**What the exercise asks**:
When the line containing "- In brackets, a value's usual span" appears in the data below, begin copying there and stop only after the line containing "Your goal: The".

**Data**:
"""
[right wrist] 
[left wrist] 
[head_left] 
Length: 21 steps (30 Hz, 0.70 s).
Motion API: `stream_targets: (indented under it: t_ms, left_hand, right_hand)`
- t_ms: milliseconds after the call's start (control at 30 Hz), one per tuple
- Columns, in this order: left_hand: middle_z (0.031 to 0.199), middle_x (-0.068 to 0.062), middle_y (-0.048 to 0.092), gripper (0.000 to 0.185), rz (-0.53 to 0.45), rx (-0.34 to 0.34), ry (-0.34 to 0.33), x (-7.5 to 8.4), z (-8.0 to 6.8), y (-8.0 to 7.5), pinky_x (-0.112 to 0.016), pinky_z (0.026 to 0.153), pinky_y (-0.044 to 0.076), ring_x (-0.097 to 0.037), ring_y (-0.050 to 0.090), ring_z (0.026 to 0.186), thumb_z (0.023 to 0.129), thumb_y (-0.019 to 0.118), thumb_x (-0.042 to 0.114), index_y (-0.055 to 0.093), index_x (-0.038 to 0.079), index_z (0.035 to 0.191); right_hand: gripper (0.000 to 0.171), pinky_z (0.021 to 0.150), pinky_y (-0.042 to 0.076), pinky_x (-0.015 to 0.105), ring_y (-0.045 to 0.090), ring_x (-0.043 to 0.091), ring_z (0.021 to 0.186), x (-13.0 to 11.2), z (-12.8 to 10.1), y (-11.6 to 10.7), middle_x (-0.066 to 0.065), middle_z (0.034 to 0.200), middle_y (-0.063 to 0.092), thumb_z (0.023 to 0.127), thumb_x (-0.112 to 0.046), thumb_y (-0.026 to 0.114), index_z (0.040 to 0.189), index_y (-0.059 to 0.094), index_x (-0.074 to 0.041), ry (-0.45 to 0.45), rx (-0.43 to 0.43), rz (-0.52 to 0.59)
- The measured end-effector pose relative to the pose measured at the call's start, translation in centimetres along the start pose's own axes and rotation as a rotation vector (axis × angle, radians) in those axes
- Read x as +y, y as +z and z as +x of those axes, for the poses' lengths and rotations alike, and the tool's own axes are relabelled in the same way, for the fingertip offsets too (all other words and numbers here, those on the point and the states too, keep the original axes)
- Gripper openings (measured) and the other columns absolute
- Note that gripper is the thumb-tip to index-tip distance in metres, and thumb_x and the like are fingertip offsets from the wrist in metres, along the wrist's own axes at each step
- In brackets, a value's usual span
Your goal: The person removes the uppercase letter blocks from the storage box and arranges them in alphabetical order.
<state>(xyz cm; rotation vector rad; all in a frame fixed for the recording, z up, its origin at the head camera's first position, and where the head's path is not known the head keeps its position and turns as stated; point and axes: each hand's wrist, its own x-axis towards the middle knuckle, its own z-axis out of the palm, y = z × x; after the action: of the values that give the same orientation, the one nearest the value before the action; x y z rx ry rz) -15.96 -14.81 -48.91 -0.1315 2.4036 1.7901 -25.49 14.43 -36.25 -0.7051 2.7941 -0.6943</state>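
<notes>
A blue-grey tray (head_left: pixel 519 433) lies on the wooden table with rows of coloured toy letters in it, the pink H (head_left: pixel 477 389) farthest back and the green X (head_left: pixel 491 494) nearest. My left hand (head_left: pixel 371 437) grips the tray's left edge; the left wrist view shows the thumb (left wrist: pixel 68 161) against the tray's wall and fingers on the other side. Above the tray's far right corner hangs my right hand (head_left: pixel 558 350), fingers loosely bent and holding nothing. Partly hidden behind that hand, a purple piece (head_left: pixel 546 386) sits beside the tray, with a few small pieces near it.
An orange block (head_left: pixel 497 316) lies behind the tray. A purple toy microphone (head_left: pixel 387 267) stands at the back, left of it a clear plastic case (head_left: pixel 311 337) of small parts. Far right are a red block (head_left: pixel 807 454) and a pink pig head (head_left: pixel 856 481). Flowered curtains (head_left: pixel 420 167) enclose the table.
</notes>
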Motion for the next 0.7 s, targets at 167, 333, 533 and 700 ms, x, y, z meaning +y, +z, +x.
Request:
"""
**Solution**:
- In brackets, a value's usual span
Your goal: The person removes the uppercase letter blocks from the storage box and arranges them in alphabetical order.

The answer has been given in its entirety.